▶ _EXERCISE AIM_
For the records below, output word for word the lines from the one with "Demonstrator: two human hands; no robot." up to and including the one with "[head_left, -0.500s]". No pictures.

***** SOURCE DATA

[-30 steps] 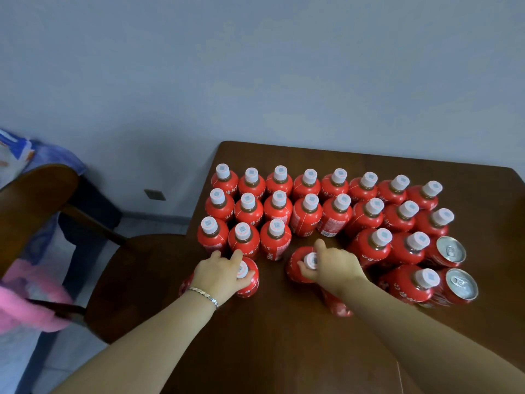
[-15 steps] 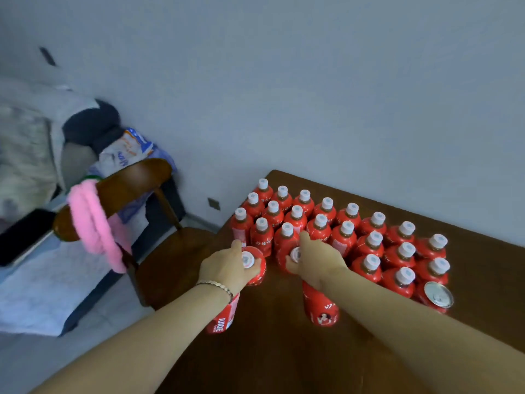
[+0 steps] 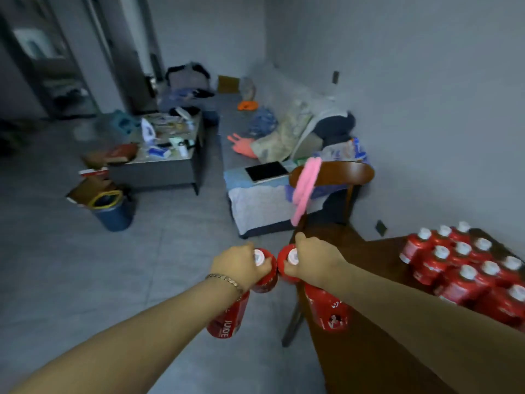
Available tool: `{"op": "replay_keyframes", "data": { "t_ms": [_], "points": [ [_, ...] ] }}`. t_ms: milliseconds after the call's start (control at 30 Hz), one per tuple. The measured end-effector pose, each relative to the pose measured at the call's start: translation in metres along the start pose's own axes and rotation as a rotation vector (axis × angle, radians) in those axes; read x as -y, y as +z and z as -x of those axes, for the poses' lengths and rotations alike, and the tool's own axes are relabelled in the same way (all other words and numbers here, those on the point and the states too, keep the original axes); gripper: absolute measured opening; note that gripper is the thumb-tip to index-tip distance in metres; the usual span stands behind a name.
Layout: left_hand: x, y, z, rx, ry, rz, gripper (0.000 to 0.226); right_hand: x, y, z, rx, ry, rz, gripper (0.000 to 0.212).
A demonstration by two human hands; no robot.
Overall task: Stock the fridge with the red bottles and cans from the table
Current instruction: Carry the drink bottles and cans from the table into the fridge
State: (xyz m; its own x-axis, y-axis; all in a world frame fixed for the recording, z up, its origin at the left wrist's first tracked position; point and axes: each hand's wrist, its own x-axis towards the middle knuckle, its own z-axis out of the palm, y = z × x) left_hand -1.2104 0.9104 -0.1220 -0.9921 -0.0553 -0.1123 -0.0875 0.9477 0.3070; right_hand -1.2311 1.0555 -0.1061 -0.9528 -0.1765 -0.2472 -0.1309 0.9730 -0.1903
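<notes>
Over the grey floor [image 3: 113,280] beside the dark wooden table [image 3: 355,365], your left hand [image 3: 241,268] and right hand [image 3: 315,263] each hold two red white-capped juice bottles [image 3: 326,311], fingers curled round necks; likely heavy, slick: clamp beneath caps.

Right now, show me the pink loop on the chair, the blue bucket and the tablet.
pink loop [image 3: 305,186]: head view, its middle stretch.
blue bucket [image 3: 113,216]: head view, its front wall.
tablet [image 3: 265,171]: head view, centre of its dark screen.

dim grey room: tiled floor [image 3: 85,265] lower left, cluttered low table [image 3: 153,173] centre left, daybed [image 3: 255,206] strewn with clothes along the pale wall [image 3: 426,109], wooden chair [image 3: 341,173] right of centre.
</notes>
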Motion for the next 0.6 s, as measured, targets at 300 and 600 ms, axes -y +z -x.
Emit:
{"op": "replay_keyframes", "data": {
  "t_ms": [300,600],
  "points": [
    [0.254,-0.085,0.178,-0.271,-0.542,0.030,0.036,0.302,0.051,0.068,0.013,-0.580,0.041,0.048],
    [0.462,-0.149,0.426,-0.447,-1.036,0.028,0.038,0.592,0.133,0.227,0.195,-1.016,0.041,0.050]
  ]
}}
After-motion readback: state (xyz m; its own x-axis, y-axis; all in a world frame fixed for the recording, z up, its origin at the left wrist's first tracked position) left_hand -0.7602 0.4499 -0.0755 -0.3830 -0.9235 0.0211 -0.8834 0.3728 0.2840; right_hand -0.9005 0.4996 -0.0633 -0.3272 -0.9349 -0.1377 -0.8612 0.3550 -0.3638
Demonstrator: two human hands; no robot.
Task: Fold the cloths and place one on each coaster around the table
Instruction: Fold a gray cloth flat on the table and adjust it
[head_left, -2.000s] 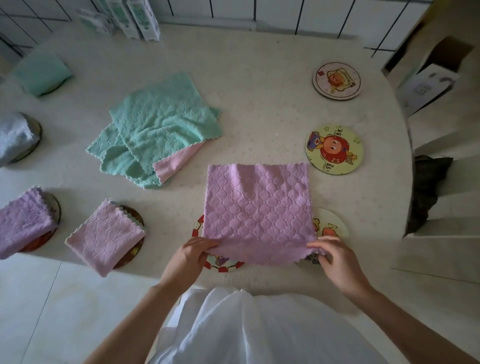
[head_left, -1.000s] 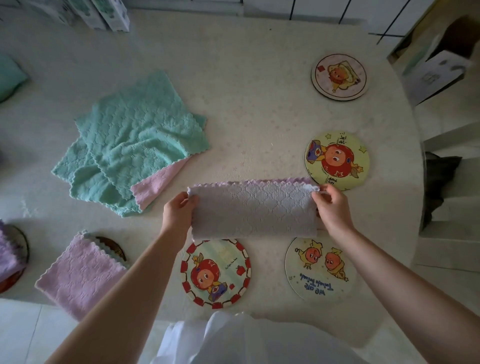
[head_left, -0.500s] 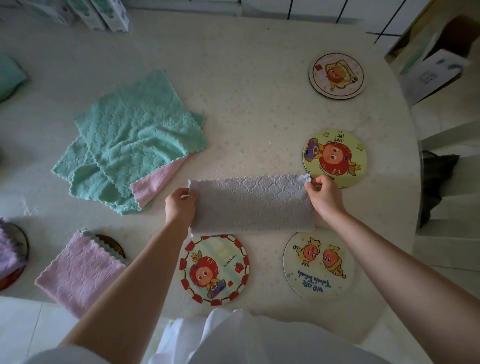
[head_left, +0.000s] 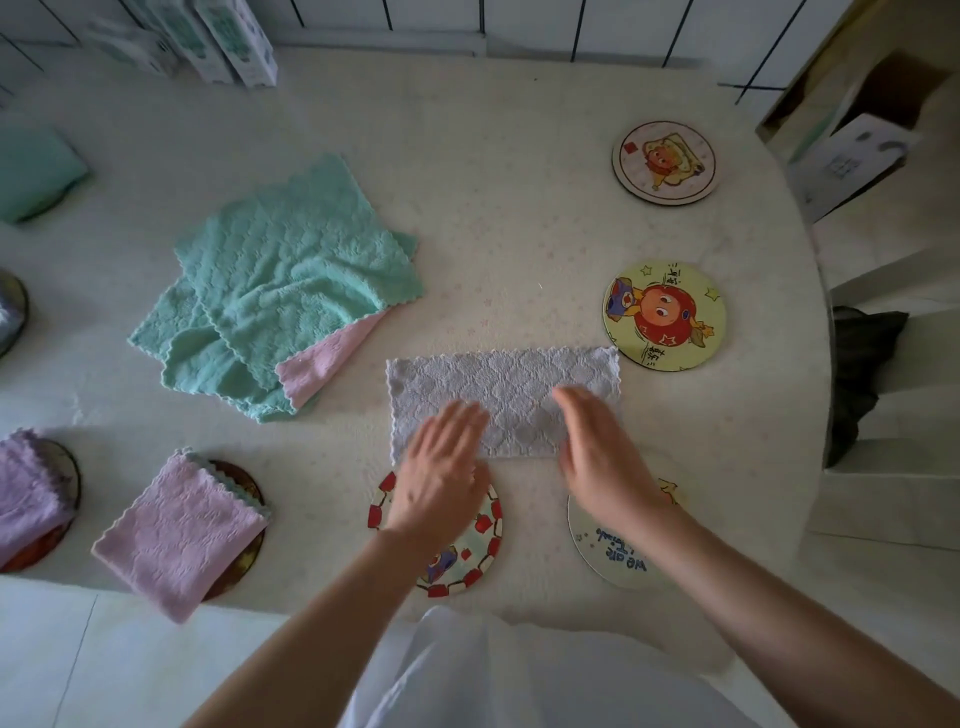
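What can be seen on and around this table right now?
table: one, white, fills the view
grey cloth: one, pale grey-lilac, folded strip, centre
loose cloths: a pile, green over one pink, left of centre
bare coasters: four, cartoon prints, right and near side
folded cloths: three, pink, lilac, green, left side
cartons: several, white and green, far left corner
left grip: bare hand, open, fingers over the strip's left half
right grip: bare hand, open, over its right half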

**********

▶ _EXERCISE RESPONSE_
Demonstrator: two human hands; no robot.
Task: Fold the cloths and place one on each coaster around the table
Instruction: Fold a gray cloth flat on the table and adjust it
[head_left, -2.000s] 
[head_left, -1.000s] 
[head_left, -0.500s] 

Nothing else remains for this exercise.